Data protection and privacy in relocation?

Does employee information become more vulnerable during a relocation? Altair Global Relocation’s Gary Dittrich, EVP and Chief Development Officer, and Kristy Crawford, Director of Enterprise Privacy, look at the issues.

Privacy issues affect relocating employees and families, and their awareness and concerns are growing. As a global management company, Altair must consistently reinforce that we are not only delivering relocation and assignment services, but we are also moving people and critical personal information. Confidential information, such as bank, family, financial and credit details, can become more vulnerable to a privacy incident as the disclosure and use of such information will likely increase. As a result, privacy is imperative to us and our clients.

So what do HR managers need to be aware of to address privacy issues? The relocation industry is dependent on suppliers or third parties to execute services on our behalf. HR managers need to verify that, once the data is given to their relocation provider, it will be protected at all times and only used for purposes surrounding the relocation.

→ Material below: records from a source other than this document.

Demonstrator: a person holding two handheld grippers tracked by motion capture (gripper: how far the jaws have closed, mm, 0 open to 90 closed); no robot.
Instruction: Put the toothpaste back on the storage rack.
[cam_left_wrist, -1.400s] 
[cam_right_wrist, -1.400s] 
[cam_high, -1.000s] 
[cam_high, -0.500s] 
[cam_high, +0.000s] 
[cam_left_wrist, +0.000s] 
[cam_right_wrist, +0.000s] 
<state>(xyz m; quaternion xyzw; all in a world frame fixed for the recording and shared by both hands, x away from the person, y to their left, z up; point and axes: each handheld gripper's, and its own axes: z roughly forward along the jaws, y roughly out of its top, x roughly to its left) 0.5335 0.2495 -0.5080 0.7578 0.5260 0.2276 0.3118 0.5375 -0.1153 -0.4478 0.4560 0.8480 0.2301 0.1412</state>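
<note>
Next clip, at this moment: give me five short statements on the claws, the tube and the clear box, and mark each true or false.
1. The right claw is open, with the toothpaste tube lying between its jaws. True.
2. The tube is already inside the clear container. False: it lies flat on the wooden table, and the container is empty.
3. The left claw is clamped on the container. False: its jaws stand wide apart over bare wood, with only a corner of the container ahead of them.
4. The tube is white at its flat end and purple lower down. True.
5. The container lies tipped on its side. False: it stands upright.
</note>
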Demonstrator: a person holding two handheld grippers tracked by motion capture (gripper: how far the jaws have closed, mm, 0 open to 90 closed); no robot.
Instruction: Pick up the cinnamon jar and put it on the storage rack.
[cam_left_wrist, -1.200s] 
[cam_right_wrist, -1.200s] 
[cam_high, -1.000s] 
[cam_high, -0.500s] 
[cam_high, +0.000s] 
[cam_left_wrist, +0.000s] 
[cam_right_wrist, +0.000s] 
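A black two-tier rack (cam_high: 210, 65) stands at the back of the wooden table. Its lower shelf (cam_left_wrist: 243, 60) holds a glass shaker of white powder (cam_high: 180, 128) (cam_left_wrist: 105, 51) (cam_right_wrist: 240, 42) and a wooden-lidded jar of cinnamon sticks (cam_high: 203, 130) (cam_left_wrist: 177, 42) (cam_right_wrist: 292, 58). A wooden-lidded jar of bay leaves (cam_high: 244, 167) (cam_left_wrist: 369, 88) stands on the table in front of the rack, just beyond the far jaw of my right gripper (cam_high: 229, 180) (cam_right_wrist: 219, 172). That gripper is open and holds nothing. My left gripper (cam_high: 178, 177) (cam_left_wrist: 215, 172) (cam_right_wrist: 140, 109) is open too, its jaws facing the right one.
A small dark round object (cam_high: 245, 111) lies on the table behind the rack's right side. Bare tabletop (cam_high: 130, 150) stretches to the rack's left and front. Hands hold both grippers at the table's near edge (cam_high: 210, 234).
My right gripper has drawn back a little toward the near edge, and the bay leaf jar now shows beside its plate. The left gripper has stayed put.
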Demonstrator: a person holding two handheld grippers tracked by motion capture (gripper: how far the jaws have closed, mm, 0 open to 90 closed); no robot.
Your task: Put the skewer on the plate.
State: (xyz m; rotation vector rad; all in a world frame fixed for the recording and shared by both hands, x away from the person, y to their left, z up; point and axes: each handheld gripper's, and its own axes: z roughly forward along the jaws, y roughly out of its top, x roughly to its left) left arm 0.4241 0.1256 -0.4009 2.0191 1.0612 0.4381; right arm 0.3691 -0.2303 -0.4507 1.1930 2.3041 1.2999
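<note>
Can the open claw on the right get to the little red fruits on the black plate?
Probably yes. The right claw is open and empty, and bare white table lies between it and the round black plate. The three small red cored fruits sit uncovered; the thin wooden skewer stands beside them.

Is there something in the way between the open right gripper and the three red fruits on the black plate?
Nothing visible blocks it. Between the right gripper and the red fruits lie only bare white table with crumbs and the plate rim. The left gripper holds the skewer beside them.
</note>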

Several recent events have propelled privacy issues into the news. For instance, a title company that promised consumers that it had “instituted measures to guard against its unauthorized access” to their confidential financial information, also put consumer home loan applications in an open dumpster. In May of 2006, an investigation by the FTC found that this failure to provide reasonable and appropriate security to protect the information violated the FTC’s Safeguards Rule; by publishing a deceptive privacy policy, it had violated the FTC’s Privacy Rule and the FTC Act.

Additionally, last May, the US government announced that, through an apparent theft of a laptop from the home of a Veterans Affairs’ employee, social security numbers and other sensitive information for more than 26 million veterans had been compromised. Although the laptop was eventually recovered, its theft highlights the vulnerability of sensitive information caused by the lack of formal established protocols for the storage and transportation of such critical data.

Criminals have also been using an internet fraud scheme (known as ‘phishing’) to create websites that look exactly like those of major banks, and then send millions of e-mails out to unsuspecting customers. The e-mail asks them to click the enclosed link to ‘update’ their accounts. When they do so, customers not only may provide their user name and password for the real bank sites, but they also may provide their social security numbers and, in some cases, credit card numbers, via the fraudulent bank website. These victims only realize later that their accounts have been depleted, their credit cards have been charged, or their identities stolen, thereby requiring months of effort to correct.

HR managers should not only require, but validate, assurances on privacy protections while educating employees and families about how relocation may make their data more vulnerable to a data breach.

Since Altair’s most valuable asset is the personal information and trust of its customers, we take our responsibility to protect this data very seriously.

We have implemented controls to minimize vulnerability and to mitigate privacy and information concerns by dividing our data safeguarding efforts into three categories: physical, technical and administrative. Each relates to the proper collection, use, disclosure, storage and transfer of personal information.

• Our administrative safeguards require documented policies and procedures for managing day-to-day operations; the conduct and access of workforce members to confidential information; and the selection, development and use of security controls.
• The physical safeguards are a series of requirements meant to protect Altair facilities, information systems and confidential information from unauthorized physical access or hazards.
• Lastly, our technical safeguards refer to the technology behind the physical or administrative safeguards that protect or control access, use or disclosure of data.

Because employees relocate around the world, we must address a variety of standards and laws that globally regulate privacy. Given that due diligence levels vary significantly from country to country, we must not only enforce, but exceed, the most stringent global safeguards.

Further, with today’s rapid technological advances in criminal capabilities, we must anticipate challenges through a range of means. Examples include the protection of personal information stored on portable devices such as cell phones, PDAs and laptops, where the data can be stolen through wireless interception, or when these devices may be stolen or lost.

As technology continues to rapidly change, and the value of information increases, personally identifiable data must be accessible only to those authorized to view or use it. Recognizing and addressing specific vulnerabilities in the relocation process is the only way to adequately prepare and prevent security and privacy breaches for our transferring employees and their families.